Well it sure as heck isnt natural. I'm not familiar with specific archaeology outside of the western US, but it doesnt look like a millingstone or anything like that.

As for its antiquity, I suggest you find a local museum/university and see if they have some idea.

Neat looking though.

Where'd you get it, if I may ask?
posted by elendil71 at 3:07 PM on September 6, 2007


Looks to me like the outer part is volcanic. Parts of Southern Utah are littered with similar looking material that has emerged from eroding sandstone that once encased it.

I can imagine that your object could be similar. An unusually shaped fragment of a volcanic bomb got burred and filled with sand or other sediment. As more material accumulated, time, heat and pressure fused the sediment. Erosion eventually exposed it, but the hard volcanic rock protected the inner sediment. However, over time, water has penetrated along the inner margin of the volcanic rock, softening the sediment at the margin so that it has eroded more quickly.
posted by Good Brain at 3:08 PM on September 6, 2007


I may be wrong about the volcanic origin. The outer shell may be an iron concretion.
posted by Good Brain at 3:21 PM on September 6, 2007


Response by poster: elendil71, I found it in Pike County, Ohio.

Good Brain, that seems like the most reasonable explanation. I was worried I had another Ohio Decalogue on my hands!
posted by billtron at 3:26 PM on September 6, 2007


Your rock is completely natural and definitely not museum worthy, I hate to say, but that doesn't make it any cooler. It's a type of rock sometimes called an ironstone. They are also called iron concretions, where sandstone makes up the inner part of the "ball" and a thick rim of an iron mineral called hematite makes up the outer edge. Some geologists classify them differently, but both come in different shapes and sizes, some amazingly round, and both are formed by water that permeates the porous sandstone and through a chemical process called reduction, forms bands of iron minerals as reducing water carrying iron meets oxidizing water and the iron is precipitated out - in other words it gets rusty!

This process takes a very very long time and an amazing amount of water. Eventually the rock that houses the iron stones or concretions appears at the surface, and weathers. Most of the sandstone weathers away and sometimes leaves these odd artifacts behind. Sometimes the sandstone nodule within the much much harder iron rim remains, sometimes not. In your case a little eroded away.
posted by barchan at 3:32 PM on September 6, 2007 [3 favorites]

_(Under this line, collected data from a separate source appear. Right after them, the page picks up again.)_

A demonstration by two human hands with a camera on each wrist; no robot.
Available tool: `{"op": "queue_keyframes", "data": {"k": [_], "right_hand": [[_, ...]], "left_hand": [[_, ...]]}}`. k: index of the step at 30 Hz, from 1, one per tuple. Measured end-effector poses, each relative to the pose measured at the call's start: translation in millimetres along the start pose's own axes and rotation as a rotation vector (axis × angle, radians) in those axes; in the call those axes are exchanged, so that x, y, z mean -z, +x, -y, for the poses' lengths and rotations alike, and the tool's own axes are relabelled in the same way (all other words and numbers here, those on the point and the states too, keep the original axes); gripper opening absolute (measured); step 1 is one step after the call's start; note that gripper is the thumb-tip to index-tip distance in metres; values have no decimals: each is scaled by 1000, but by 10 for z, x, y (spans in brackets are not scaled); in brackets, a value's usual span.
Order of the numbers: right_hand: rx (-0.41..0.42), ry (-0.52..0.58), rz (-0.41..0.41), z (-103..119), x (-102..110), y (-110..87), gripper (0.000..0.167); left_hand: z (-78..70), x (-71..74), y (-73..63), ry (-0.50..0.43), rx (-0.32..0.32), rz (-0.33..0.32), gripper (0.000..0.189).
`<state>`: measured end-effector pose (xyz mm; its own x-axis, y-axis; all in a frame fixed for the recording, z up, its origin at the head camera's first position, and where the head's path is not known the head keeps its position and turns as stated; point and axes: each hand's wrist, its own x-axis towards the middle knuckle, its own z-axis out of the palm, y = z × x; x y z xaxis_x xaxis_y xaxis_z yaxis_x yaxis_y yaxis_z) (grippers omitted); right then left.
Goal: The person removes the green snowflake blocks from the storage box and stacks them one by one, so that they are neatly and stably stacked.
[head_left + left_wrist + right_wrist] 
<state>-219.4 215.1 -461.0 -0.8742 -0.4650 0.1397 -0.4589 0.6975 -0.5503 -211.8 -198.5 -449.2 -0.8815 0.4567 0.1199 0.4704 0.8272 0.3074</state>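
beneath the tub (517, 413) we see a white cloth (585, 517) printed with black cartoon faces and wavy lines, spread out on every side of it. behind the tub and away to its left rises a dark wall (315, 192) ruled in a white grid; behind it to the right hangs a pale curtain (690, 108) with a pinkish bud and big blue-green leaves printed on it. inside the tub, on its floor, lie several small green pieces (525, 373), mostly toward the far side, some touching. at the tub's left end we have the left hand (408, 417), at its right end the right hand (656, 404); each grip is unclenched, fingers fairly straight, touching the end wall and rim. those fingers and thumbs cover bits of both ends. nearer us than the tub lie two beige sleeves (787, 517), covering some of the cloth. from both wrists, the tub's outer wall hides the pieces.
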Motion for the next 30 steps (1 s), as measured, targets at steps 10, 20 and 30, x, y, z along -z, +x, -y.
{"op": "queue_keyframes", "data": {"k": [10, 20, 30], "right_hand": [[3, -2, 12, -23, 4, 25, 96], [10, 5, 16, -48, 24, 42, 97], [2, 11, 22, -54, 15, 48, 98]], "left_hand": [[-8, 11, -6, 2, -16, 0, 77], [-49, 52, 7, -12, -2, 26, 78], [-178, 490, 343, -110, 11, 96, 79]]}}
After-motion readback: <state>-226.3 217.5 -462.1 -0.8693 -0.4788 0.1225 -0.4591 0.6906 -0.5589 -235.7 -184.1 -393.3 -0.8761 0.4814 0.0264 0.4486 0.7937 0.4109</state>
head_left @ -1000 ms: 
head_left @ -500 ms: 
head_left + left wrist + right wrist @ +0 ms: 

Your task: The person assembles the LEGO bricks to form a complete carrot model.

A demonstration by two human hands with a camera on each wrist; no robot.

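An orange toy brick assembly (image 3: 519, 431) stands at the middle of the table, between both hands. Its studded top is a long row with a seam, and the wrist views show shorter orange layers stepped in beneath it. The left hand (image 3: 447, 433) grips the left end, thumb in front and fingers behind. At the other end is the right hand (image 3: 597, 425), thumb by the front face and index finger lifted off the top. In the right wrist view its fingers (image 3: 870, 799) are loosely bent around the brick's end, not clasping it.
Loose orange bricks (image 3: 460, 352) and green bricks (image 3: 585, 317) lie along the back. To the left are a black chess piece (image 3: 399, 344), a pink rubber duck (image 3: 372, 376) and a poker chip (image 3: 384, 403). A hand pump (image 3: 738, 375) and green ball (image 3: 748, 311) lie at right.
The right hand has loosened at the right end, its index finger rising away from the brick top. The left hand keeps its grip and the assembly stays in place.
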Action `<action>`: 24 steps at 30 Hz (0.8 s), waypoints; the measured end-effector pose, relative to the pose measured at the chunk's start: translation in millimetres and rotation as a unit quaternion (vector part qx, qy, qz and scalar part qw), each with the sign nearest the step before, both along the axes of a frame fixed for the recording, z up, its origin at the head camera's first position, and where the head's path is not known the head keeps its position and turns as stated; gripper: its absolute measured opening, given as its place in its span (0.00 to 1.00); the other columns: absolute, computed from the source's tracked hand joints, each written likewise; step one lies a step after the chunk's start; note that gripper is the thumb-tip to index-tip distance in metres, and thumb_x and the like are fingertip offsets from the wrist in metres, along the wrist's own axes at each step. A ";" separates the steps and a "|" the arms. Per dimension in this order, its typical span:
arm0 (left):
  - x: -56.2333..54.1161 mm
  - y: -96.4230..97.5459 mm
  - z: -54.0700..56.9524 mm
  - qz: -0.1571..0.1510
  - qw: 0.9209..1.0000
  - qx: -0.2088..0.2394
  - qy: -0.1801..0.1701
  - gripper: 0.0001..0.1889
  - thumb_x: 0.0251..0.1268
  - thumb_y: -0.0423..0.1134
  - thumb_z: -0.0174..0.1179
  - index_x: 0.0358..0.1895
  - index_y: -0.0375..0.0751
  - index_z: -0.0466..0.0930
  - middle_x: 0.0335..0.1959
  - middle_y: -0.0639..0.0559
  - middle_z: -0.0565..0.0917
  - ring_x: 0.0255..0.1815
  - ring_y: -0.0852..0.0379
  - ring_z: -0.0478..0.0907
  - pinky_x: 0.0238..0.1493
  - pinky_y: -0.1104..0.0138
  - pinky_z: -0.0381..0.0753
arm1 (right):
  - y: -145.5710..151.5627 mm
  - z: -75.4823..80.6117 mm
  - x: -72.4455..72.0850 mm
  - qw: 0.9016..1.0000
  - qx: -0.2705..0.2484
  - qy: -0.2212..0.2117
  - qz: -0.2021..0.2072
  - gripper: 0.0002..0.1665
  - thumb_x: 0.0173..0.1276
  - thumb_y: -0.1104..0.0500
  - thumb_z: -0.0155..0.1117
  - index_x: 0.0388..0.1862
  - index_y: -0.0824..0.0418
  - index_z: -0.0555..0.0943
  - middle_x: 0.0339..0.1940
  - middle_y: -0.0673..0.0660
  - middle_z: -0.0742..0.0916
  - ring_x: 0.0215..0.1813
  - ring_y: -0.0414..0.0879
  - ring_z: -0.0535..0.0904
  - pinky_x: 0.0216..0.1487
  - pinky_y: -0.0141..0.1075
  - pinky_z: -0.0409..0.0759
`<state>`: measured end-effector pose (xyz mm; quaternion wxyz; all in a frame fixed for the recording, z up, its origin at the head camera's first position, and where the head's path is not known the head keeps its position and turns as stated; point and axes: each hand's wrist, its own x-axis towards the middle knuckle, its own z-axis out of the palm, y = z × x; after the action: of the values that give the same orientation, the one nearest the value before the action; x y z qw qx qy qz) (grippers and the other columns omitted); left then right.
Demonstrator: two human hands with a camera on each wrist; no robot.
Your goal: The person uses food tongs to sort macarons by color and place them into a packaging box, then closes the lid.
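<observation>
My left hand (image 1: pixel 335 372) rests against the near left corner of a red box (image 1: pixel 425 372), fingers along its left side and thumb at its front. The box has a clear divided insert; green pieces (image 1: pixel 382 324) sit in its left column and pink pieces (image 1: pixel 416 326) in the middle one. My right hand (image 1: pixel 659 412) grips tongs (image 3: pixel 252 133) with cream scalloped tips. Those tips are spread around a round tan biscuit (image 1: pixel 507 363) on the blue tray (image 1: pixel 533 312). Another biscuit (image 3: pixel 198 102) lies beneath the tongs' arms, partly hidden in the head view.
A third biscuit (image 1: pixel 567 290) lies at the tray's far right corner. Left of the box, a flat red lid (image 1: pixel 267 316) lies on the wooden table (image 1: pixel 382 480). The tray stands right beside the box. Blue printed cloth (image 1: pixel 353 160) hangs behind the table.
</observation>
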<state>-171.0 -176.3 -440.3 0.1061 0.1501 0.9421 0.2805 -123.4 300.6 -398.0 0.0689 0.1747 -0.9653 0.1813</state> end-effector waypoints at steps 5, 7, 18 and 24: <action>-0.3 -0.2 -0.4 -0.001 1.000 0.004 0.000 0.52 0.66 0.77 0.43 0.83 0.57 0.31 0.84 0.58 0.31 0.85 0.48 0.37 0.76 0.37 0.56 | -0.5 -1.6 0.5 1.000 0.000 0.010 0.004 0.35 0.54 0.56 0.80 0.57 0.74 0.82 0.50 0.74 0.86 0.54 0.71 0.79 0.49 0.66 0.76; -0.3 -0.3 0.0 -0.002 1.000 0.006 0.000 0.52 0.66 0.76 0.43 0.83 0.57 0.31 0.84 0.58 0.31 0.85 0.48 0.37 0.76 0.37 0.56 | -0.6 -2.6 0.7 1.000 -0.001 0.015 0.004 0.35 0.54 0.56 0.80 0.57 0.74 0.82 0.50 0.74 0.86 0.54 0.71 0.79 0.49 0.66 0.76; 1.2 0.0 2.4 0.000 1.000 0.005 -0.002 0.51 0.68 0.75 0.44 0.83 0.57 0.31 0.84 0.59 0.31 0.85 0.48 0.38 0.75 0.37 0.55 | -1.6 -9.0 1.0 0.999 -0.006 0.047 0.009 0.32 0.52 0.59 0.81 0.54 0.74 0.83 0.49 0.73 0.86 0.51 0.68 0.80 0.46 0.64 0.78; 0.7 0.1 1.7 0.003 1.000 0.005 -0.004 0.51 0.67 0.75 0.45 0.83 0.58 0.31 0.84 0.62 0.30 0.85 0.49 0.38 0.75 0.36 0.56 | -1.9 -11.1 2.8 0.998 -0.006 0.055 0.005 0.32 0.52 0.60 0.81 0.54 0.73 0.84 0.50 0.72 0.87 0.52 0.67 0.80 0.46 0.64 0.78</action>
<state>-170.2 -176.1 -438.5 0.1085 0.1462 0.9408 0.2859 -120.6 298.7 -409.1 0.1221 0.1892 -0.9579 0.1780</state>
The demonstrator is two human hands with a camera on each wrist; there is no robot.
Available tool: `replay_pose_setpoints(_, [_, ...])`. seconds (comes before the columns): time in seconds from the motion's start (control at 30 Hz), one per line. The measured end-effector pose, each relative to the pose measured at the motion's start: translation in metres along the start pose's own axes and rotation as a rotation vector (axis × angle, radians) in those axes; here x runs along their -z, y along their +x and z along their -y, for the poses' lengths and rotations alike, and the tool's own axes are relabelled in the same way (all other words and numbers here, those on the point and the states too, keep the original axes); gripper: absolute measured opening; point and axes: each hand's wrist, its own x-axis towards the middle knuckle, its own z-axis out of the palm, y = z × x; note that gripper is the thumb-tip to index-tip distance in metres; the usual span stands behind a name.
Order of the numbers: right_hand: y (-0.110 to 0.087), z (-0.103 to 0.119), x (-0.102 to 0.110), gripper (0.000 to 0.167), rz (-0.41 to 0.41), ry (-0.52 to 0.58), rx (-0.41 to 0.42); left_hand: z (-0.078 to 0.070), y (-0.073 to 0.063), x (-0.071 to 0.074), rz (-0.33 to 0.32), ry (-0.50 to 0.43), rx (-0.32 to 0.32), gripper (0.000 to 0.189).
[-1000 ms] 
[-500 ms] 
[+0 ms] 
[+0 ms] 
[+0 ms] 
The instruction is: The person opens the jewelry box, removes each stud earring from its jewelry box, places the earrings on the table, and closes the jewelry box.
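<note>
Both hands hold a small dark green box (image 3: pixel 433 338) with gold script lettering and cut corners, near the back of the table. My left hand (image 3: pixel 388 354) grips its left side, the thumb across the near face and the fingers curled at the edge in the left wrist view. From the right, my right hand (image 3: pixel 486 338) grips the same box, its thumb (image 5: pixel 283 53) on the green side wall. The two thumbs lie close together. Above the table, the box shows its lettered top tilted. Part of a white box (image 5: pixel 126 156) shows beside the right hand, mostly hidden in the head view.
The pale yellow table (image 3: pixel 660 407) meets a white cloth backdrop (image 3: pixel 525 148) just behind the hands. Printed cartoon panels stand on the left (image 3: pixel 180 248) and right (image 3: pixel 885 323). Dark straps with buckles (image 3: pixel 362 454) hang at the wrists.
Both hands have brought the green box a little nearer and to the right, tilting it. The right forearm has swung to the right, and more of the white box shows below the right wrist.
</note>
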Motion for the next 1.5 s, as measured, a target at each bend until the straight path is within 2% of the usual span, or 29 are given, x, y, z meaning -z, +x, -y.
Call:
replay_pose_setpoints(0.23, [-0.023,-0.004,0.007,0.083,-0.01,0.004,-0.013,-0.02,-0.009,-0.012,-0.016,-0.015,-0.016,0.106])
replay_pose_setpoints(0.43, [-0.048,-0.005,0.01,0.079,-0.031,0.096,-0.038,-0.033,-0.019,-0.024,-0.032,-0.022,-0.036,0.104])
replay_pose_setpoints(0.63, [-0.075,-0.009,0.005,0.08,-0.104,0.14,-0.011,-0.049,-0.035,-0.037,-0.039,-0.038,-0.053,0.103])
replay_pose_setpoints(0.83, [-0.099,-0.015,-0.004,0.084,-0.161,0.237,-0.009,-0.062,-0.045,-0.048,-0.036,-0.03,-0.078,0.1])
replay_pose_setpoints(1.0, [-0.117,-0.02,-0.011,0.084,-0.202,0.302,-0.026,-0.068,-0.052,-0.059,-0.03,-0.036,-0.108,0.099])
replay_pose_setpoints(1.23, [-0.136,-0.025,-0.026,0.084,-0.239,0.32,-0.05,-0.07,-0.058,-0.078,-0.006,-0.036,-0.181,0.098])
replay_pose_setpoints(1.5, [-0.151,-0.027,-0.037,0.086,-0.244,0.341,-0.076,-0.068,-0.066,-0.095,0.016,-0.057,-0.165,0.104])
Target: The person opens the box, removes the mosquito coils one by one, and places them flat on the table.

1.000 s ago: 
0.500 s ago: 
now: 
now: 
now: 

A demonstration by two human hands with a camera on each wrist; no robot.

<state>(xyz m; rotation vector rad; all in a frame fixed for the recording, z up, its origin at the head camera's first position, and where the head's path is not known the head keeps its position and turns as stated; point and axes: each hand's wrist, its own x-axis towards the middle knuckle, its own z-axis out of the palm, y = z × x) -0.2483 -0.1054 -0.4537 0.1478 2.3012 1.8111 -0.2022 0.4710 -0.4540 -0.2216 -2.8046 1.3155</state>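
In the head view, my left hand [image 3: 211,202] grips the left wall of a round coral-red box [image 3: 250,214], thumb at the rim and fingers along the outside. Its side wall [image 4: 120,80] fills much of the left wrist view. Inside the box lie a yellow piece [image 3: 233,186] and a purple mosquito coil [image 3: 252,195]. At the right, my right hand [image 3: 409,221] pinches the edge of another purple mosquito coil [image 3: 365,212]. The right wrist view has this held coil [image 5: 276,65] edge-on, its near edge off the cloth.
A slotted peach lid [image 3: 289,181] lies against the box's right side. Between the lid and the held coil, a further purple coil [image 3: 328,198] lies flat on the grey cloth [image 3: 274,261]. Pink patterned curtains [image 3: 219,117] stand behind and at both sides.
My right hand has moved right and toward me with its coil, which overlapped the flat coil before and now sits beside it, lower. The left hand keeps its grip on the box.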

Dang it, that's what I get for not previewing. Sorry, Good Brain.
posted by barchan at 3:33 PM on September 6, 2007


billtron, just so that you can see for yourself, there are concentric rings in the outer rock that are the same shape as the inner. That's a pretty easy way to determine that it's natural.

That is a very sweet sample and I would give it to an elementary school or middle school. Anything that looks that cool is a great asset to science teachers. (Kids dig that stuff!)
posted by snsranch at 5:08 PM on September 6, 2007


Argh, *less* cooler, *less* cooler. And seconding snsranch.
posted by barchan at 5:37 PM on September 6, 2007


Can you take some more detailed macro pictures of the corners? If it has iron in it then a simple magnet test will determine that. Is it heavy like a stone of the same size or heavier?
posted by JJ86 at 8:35 PM on September 6, 2007


JJ86: It's a hematite, which has too much oxygen in it and odd enough atomic structure, or crystal lattice, to be anything other than weakly magnetic. ("Hematite" gemstones that have magnetic properties are all simulated hematite that has been magnetized - scratching them on a raw ceramic plate will leave a gray streak whereas true hematite gives a reddish brown streak. True hematite cannot be magnetized.)
posted by barchan at 9:17 PM on September 6, 2007


Response by poster: Thanks for the information, everyone.

I received an email from Gregory Vogel, the director of research at the Center for American Archaeology in Kampsville, Illinois, and he directed me to this website on Liesegang Rings that seems to explain the phenomenon fairly clearly and has lots of photographs of similar rocks all bunched together in a calendar-like formation.